Remaining time: 0 md
Design and implement a centralized configuration system for integration with Score
Skills needed: Distributed system design, Java RMI familiarity
Remaining time: 0 md
Configuration system, Xstream backend Implement a ConfigurationStorage utilizing XStream, allowing nested Configurations
Skills needed: XStream, XML, knowledge on the Summa configuration system
Remaining time: 0 md
Client/Service package format (spec only) Spec out a format for Score Client and Service bundles
Skills needed: Distributed system design, Java RMI knowledge, Jar knowledge, XML
Remaining time: 0 md
Implement enough of the Score module to allow the clients and Score to talk together
Skills needed: Java RMI, Summa configuration system design
Remaining time: 0 md
Implement deployment and management of Score Clients as well as their child Services. Can use polish but is functionally complete
Skills needed: Java RMI, Summa configuration systems and Score design
Remaining time: 0 md
Implement a CLI driven UI for controlling the Score server and clients
Skills needed: Java RMI, Summa Score design, commons-cli
Remaining time: 0 md
Control test, create and deploy a test package (plain) Deploy a simple test service in a client via the score
Skills needed: Summa Score design
Remaining time: 0 md
Create an easy-to-setup Score package.
Skills needed: Score design knowledge, Ant, Bash scripts
Remaining time: 0 md
(DROPPED)
Fast Streaming IPC, design WARNING: This item is due for change.
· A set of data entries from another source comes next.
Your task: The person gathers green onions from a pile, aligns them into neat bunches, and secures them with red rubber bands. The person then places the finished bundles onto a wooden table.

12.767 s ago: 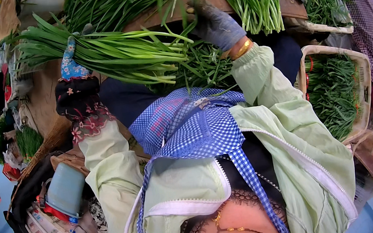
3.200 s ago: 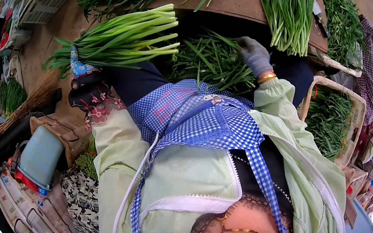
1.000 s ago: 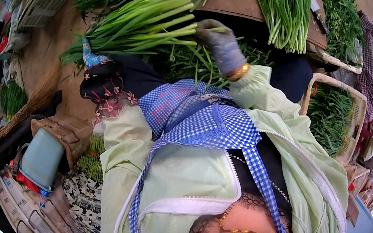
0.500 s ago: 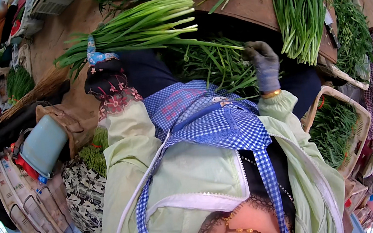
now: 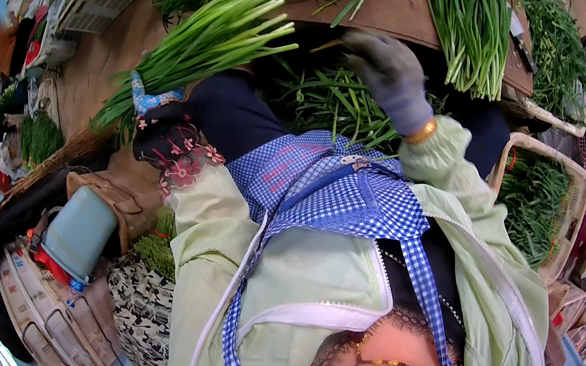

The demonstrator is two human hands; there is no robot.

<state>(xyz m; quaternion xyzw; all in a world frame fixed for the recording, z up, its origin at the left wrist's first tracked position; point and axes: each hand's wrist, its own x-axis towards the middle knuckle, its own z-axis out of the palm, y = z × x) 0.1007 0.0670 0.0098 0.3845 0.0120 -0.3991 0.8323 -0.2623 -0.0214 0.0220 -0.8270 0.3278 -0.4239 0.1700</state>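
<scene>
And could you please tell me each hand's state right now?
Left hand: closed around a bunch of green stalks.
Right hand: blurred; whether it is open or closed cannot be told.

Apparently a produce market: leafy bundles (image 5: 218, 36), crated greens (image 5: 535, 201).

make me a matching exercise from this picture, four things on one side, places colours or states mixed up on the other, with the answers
Things:
1. left hand
2. knife
3. apron
4. tub

Descriptions:
A. toward the picture's upper right
B. plain light blue
C. gripping a bunch of green stalks
D. blue-and-white checked

Pairs: 1-C, 2-A, 3-D, 4-B
</scene>
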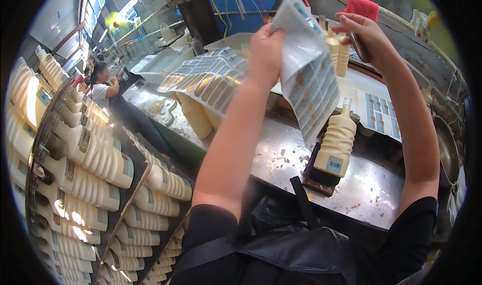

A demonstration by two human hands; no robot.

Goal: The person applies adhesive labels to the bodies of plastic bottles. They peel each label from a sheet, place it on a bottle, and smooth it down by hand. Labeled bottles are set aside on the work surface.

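Note:
My left hand (pixel 265 48) is raised and grips a large sheet of stickers (pixel 306 69) that hangs down in front of me. My right hand (pixel 365 34) is also raised, to the right of the sheet's top, and its fingers close on a dark narrow object I cannot identify. Below the sheet a cream ribbed bottle (pixel 337 143) leans on a dark stand on the metal worktable (pixel 281 159). More sticker sheets (pixel 208 77) lie draped over bottles to the left.
Racks of cream bottles (pixel 95 159) lying on their sides fill the left. Another person (pixel 108 92) works further back at the left. A label sheet (pixel 381 115) lies flat at the table's right, with bottles (pixel 339 51) standing behind.

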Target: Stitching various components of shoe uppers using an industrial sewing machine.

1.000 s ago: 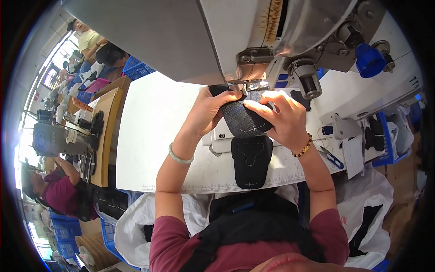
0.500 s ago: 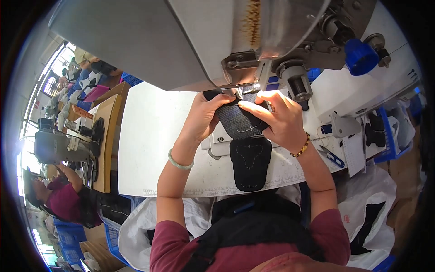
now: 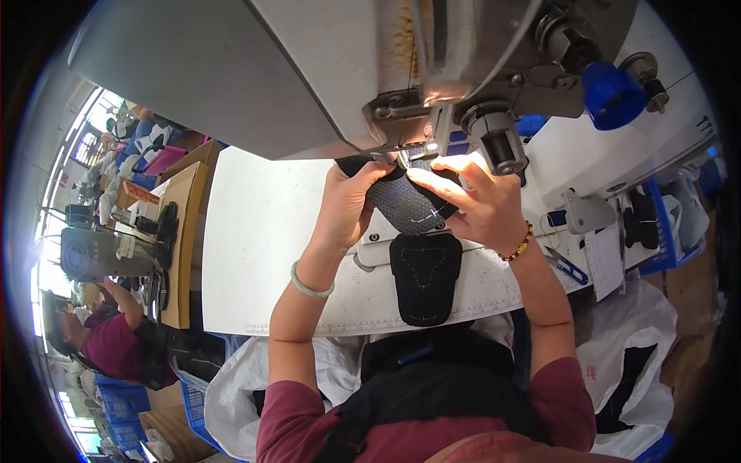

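Observation:
A black textured fabric piece [image 3: 407, 207] with white marks lies under the needle area of a sewing machine [image 3: 309, 85]. My left hand [image 3: 345, 202] grips its left edge, thumb on top. On the other side my right hand [image 3: 480, 202] pinches the piece, thumb and forefinger close to the presser foot [image 3: 403, 159]. Fingers and machine head hide part of the fabric at the stitching spot. Nearer to me, a second black fabric piece [image 3: 425, 279] with a dashed white outline rests flat at the table's front edge, touched by neither hand.
Blue-handled thread snips [image 3: 567, 266] lie right of my right wrist on the white table [image 3: 262, 231]. White sacks [image 3: 629, 363] hang below the table edge. A blue crate [image 3: 656, 231] stands at the right. Another person [image 3: 108, 339] sits at a machine on the left.
The fabric under the machine has turned slightly, with both hands still on it. My right hand has shifted a little to the right. The second piece has stayed in place.

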`<state>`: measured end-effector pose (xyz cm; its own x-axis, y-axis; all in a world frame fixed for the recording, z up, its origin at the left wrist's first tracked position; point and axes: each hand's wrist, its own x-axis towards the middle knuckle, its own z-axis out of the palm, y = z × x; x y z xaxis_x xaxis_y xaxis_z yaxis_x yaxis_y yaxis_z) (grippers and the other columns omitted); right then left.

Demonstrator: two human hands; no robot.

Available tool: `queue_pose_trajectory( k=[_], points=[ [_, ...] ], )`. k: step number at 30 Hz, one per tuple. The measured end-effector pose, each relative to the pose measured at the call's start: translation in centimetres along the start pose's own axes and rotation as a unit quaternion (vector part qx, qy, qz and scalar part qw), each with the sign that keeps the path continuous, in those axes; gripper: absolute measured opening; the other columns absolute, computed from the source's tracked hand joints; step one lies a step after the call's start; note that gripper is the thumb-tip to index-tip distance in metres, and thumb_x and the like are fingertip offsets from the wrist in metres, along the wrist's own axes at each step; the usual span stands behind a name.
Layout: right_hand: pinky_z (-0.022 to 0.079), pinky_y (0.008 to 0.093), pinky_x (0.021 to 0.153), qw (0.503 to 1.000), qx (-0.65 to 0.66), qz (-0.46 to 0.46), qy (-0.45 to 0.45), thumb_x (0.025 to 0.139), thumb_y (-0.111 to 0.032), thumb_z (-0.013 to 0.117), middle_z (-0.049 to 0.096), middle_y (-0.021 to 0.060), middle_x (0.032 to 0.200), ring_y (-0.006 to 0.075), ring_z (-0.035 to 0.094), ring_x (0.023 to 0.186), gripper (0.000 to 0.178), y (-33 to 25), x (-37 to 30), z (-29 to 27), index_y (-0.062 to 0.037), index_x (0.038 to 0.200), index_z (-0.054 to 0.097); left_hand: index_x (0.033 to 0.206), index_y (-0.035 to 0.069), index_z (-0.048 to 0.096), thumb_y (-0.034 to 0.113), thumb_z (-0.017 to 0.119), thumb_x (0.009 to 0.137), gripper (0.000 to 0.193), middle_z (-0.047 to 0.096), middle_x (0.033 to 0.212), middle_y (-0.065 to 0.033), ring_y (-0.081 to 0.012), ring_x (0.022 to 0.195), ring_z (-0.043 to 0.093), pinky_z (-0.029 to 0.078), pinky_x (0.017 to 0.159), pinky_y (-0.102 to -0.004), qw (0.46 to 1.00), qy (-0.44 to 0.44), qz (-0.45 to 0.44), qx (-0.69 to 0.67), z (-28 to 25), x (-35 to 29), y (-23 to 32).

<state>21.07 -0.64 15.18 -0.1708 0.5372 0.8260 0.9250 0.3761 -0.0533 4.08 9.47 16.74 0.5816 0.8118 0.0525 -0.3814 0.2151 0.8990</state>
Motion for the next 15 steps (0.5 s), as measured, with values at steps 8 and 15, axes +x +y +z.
queue_pose_trajectory(
  k=[8, 15],
  points=[
    [0.044, 0.0239, 0.052, 0.997, -0.005, -0.032, 0.064, 0.062, -0.015, 0.07, 0.06, -0.0027, 0.087, 0.0127, 0.056, 0.062, 0.032, 1.0, -0.4, 0.0, -0.016, 0.094, 0.066, 0.089, 0.001, 0.061, 0.0, 0.055, 0.085, 0.007, 0.062, 0.086, -0.0042, -0.0099, 0.078, 0.059, 0.048, 0.069, -0.0236, 0.999, 0.03, 0.011, -0.015, 0.4, -0.4, -0.8],
    [0.045, 0.0232, 0.054, 0.996, -0.012, -0.032, 0.085, 0.064, -0.01, 0.069, 0.063, -0.0028, 0.087, 0.0116, 0.059, 0.065, 0.028, 1.0, 0.0, 0.1, -0.0146, 0.092, 0.066, 0.096, -0.002, 0.062, 0.001, 0.05, 0.087, 0.015, 0.063, 0.092, -0.0053, -0.012, 0.083, 0.058, 0.048, 0.077, -0.0267, 0.999, 0.03, 0.032, -0.021, 0.3, -0.4, -1.2]
  ],
)
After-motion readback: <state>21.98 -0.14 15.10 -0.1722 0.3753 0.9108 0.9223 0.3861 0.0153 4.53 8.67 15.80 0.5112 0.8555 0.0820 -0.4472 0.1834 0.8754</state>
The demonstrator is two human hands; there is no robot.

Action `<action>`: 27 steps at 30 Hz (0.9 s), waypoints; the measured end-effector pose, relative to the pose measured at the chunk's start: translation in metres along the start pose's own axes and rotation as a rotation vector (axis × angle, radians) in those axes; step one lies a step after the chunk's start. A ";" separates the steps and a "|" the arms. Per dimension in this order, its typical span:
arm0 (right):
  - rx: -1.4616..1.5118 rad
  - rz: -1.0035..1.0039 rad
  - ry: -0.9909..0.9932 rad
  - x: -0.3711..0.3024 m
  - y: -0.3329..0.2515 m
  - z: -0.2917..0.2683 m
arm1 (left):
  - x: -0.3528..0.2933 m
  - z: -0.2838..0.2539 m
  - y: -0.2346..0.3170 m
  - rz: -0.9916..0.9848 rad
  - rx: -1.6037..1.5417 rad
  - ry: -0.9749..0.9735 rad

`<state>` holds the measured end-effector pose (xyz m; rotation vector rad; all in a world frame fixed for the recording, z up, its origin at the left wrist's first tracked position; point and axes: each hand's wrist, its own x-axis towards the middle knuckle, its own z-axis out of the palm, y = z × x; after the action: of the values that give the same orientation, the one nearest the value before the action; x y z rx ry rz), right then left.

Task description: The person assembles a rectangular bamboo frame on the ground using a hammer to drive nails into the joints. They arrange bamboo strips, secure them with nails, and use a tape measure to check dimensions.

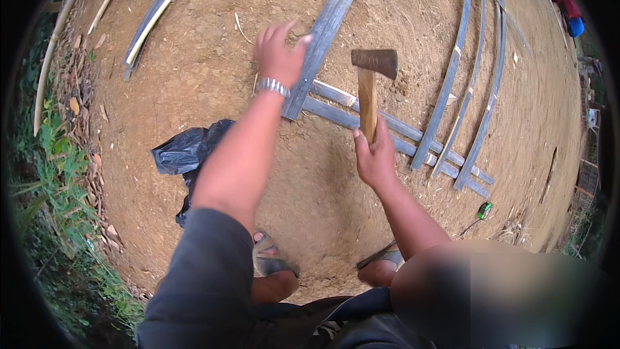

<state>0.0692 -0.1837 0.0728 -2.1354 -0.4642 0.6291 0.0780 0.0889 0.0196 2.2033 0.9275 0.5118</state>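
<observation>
My right hand [376, 160] is wrapped round the wooden handle of a hatchet [367, 100]. Its dark metal head points up and away from me, above the ground. My left hand [281, 55], with a metal watch on the wrist, has its fingers spread. It hovers beside a pair of long grey split-bamboo slats [320, 45], the thumb close to their left edge; whether it touches them I cannot tell. The near end of that pair lies over the left ends of two crosswise slats [394, 138]. At their right ends, several long slats [445, 100] lie across them.
A crumpled black plastic bag [187, 150] lies left of my left forearm. More slats [158, 16] rest at the far left, near green plants [58, 207]. A small green object [485, 210] sits at right. My sandalled feet [274, 262] stand on bare dirt.
</observation>
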 end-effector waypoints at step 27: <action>-0.355 -0.252 -0.205 0.009 -0.029 0.001 | 0.065 0.029 -0.002 0.851 0.719 -0.700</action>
<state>0.0730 -0.1612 0.0935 -2.2968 -1.0051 0.6610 0.1374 0.1254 0.0041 3.0592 -0.3037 -0.3221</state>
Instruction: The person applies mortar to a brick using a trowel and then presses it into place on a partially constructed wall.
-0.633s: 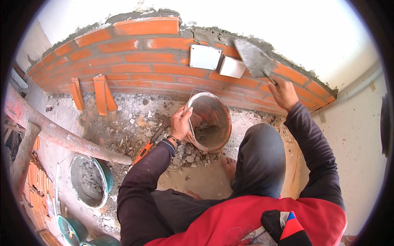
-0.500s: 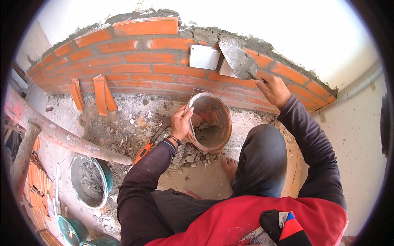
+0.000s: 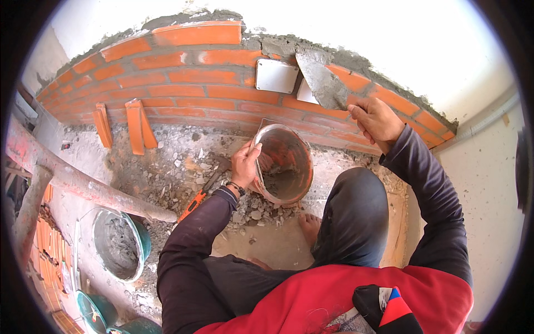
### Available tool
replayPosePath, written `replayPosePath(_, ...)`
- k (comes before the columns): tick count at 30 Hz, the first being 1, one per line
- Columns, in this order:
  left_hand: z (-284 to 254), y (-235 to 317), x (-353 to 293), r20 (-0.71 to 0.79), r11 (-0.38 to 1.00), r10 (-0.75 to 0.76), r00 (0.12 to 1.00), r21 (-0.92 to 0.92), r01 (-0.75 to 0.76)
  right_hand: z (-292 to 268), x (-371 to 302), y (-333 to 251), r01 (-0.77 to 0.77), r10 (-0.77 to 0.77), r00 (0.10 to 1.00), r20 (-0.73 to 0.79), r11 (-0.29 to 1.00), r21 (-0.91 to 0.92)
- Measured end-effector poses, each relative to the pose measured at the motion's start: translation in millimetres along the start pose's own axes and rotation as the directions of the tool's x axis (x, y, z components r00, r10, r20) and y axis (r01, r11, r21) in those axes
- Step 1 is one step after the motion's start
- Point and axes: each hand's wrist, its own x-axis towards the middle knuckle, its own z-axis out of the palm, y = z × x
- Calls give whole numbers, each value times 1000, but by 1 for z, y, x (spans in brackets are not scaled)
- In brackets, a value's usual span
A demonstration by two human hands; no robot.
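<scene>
My left hand [image 3: 245,165] grips the rim of an orange-stained bucket [image 3: 307,167], thumb over the edge. Grey mortar [image 3: 283,182] lies in the bottom of that bucket. In front of the brick wall [image 3: 183,92], my right hand [image 3: 378,121] is closed round the handle of a trowel [image 3: 322,80]. Wet mortar smears the trowel's blade, which overlaps a white electrical box. Beside the blade a blank metal cover plate [image 3: 276,76] sits on the bricks. Fingers hide most of the trowel's handle.
Loose thin bricks [image 3: 139,128] lean against the wall at the left. A hammer with an orange handle [image 3: 193,205] lies on rubble by my left forearm. Farther left are a green bucket of mortar [image 3: 146,245] and a paint-spattered metal pipe [image 3: 89,181]. More bricks [image 3: 53,245] are stacked beyond it.
My right hand has shifted slightly to the right and its wrist has turned, while the trowel blade stays nearly in place. My left hand keeps its hold on the bucket rim.
</scene>
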Motion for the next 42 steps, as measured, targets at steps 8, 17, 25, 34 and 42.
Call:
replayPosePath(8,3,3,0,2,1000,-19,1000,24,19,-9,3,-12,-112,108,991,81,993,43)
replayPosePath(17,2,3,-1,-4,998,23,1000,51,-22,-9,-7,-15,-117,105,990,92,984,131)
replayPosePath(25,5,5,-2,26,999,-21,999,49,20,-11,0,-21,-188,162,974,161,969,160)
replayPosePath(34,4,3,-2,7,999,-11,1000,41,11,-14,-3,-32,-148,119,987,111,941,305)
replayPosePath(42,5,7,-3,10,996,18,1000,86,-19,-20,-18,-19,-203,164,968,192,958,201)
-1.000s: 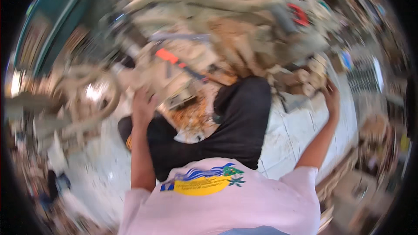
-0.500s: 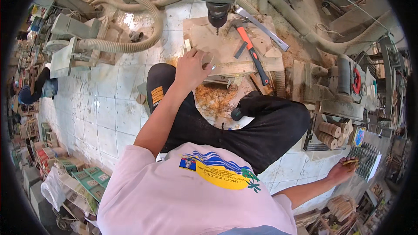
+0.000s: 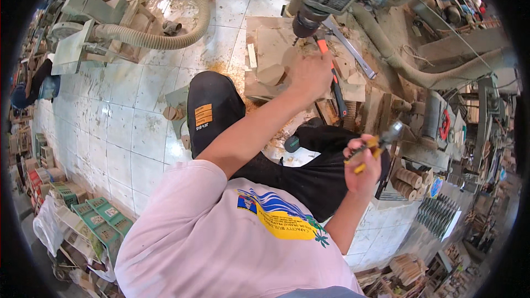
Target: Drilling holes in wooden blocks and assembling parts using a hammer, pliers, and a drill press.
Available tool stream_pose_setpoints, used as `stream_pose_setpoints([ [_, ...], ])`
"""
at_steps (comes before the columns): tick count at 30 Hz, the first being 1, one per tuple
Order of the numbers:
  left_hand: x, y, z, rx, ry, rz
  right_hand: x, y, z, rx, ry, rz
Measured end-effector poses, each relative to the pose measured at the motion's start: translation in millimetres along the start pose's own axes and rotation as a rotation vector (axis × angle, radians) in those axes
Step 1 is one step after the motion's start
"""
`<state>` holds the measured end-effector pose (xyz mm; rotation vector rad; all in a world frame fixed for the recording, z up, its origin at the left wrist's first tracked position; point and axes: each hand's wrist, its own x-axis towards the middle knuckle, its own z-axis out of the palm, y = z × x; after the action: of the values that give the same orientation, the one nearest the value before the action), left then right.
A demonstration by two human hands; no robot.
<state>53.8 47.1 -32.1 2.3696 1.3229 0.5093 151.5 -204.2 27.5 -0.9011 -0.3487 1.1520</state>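
My right hand [image 3: 361, 170] is raised over my right knee, its fingers closed on yellow-handled pliers [image 3: 374, 144] with a blurred metal head. My left hand [image 3: 313, 74] reaches across to the hammer [image 3: 338, 96], which has an orange neck and a black handle. The hand covers part of it, and its fingers are mostly hidden, so a grip cannot be made out. Above hangs a drill chuck [image 3: 307, 22] with a bit. Left of my hand, a light wood piece [image 3: 271, 74] and a small pale strip [image 3: 252, 55] lie on the work board [image 3: 251, 84].
Behind the hammer lies a long metal ruler or square [image 3: 353, 52]. Ribbed hoses [image 3: 149, 46] run along the far floor. Wooden rolls [image 3: 408, 179] and a machine [image 3: 433, 113] stand at the right. Green crates [image 3: 102, 212] are at lower left, and another person [image 3: 30, 91] sits far left.
My left hand has moved right from beside the pale strip to the hammer. My right hand has come in from the far right, bringing the pliers over my knee. The view has shifted.
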Motion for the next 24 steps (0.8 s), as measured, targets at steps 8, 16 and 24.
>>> stream_pose_setpoints([
  [8, -44, -42, -39, -0.610, 0.191, 0.064, 44, 38, 58, -0.333, 0.130, 0.264],
  [16, -43, -147, -123, -0.526, 0.367, -0.119, 83, 91, 79, -1.767, -0.043, -0.187],
  [24, 53, -199, -114, -0.590, 0.477, -0.062, 113, 102, 81, -2.156, 0.058, -0.434],
])
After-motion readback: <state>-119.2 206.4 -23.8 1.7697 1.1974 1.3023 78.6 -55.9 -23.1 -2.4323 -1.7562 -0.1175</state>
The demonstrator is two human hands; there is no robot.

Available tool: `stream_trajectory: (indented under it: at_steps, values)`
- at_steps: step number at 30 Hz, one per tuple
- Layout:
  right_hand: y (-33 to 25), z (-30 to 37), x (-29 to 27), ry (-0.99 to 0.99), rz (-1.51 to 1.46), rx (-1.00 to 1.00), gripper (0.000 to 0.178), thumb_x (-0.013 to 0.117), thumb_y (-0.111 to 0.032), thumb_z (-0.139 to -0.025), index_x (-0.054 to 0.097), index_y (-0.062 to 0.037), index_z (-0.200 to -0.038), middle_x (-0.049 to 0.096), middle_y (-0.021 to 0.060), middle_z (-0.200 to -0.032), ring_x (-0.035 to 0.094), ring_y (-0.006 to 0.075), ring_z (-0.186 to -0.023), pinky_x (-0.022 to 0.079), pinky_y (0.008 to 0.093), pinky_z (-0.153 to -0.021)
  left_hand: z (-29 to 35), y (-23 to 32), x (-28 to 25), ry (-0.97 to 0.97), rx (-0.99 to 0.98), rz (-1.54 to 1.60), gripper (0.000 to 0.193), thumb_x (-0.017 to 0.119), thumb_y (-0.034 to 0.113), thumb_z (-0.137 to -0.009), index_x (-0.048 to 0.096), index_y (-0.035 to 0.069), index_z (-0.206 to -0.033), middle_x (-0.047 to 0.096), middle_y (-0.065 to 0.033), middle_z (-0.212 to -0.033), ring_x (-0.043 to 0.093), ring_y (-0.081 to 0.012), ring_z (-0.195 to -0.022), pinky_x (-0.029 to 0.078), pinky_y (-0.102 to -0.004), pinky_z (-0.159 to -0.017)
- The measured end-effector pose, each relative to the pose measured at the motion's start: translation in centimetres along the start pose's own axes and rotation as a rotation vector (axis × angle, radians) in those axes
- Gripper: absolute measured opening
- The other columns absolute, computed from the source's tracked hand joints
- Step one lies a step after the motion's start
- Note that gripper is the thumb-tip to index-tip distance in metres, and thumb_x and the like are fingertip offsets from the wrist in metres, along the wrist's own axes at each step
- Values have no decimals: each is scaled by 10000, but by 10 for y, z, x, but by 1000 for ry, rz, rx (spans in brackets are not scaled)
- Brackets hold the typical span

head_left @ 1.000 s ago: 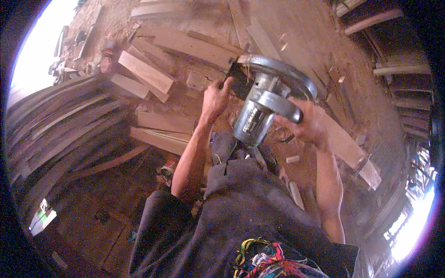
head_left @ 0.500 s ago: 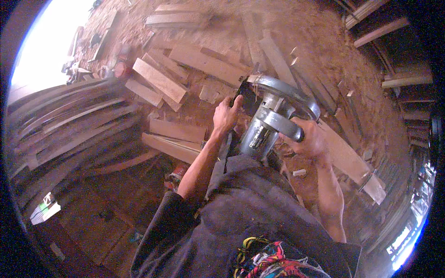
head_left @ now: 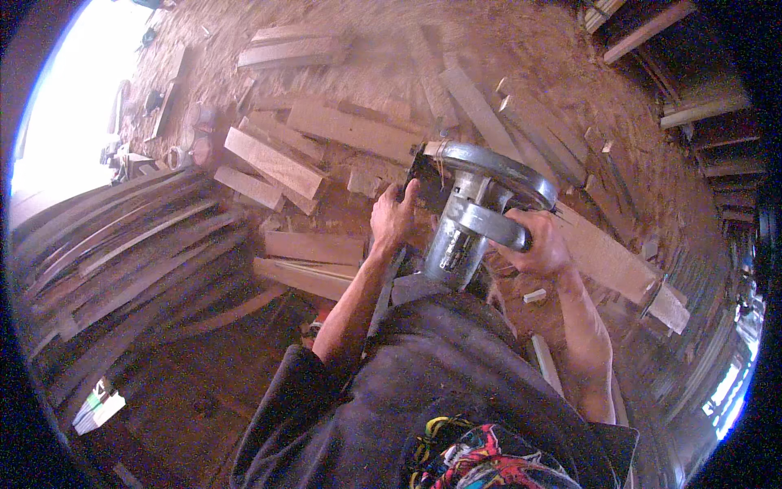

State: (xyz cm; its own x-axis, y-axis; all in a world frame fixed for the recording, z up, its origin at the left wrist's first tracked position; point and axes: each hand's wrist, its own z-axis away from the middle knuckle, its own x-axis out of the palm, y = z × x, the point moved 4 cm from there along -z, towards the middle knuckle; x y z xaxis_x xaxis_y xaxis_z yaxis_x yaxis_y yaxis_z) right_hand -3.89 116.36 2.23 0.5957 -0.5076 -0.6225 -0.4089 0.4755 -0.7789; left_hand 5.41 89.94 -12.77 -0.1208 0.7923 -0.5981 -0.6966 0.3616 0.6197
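Note:
A silver circular saw (head_left: 461,239) with a rounded metal guard is between my two hands, close in front of my body. My right hand (head_left: 539,244) is wrapped around its looped handle. At the saw's dark base plate (head_left: 419,173), my left hand (head_left: 393,213) grips the edge, thumb up; part of its fingers is hidden. From beyond my right hand a long wooden plank (head_left: 607,254) runs off to the right, with a dark band across it near its end. The saw's blade cannot be made out.
Several cut wood blocks (head_left: 277,160) lie in a loose heap ahead and to the left. Long curved-looking boards (head_left: 122,244) are stacked at my left. Sawdust (head_left: 375,49) covers the ground beyond. Timber beams (head_left: 707,114) stand at the far right.
The view has turned a little, shifting the surroundings. In it, the saw sits slightly lower and further left, with both hands still gripping it. A pale strip now shows beside my right forearm.

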Motion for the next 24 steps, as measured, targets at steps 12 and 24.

Design a low-latency IPC framework for distributed systems
Skills needed: IPC, design of distributed systems
Remaining time: 1 md
(DROPPED)
Fast Streaming IPC, implementation WARNING: This item is scheduled for change.
Skills needed: Java RMI, design of distributed systems
Remaining time: 4 md
(DEFERRED)
Control test, create and deploy a test WS Create a test service with a WS in a Tomcat and deploy that in a Score Client
Skills needed: Tomcat, Webservices, Summa Bundle spec and Score design
Remaining time: 2 md
Expected state after this: The logistic part of Summa is up and running. Distributed setup is controlled by a central service called Control. The Control can deploy and control clients on remote machines. Services on the Clients can be deployed remotely and controlled by the Control. Fine-grained control of Services are done with JMX. The framework provides methods for copying of files and folders across the network.
Summa Core Tasks for Summa 1.0
Finish implementation of Derby-backed Metadata Storage. See also Roadmap/MetadataStorageMultiVolume
Skills needed: Basic database knowledge (SQL), basic knowledge about Java hookup to databases, basic knowledge about testing.
Remaining time: 0 md.
Storage revamp of API to batch-orientation Test reworking of MetadataStorage to batch-orientation.
Skills needed: Knowledge about testing, insight in the working of the MetadataStorage and Index modules.
Remaining time: 0 md.
Ingest, Streaming filter framework Rewrite the ingester to be stream-oriented.
Skills needed: Experience with Java streams, loading and instantiating classes.
Remaining time: 0 md.
Ingest, Streaming, Storage commit filter (rewrite Ingest module) Implement ingest filter for the streaming filter framework and finish up the ingester.
Skills needed: Knowledge on Java streams, Java RPC, Metadata Storage and testing.
Remaining time: 0 md.
Expected state after this: Summa is capable of ingesting records into a Storage. The records can be new, updated or deleted. It is possible to iterate through records in order of last update.
Hardware Aquisition (and testing) Based on testing, estimate the hardware needed to fulfill the goals for local installation of Summa.
Skills needed: Knowledge on testing, hardware knowledge, access to relevant domain-specific test-data.
Remaining time: 0 md.
Rework the existing indexer to allow for a more flexible workflow.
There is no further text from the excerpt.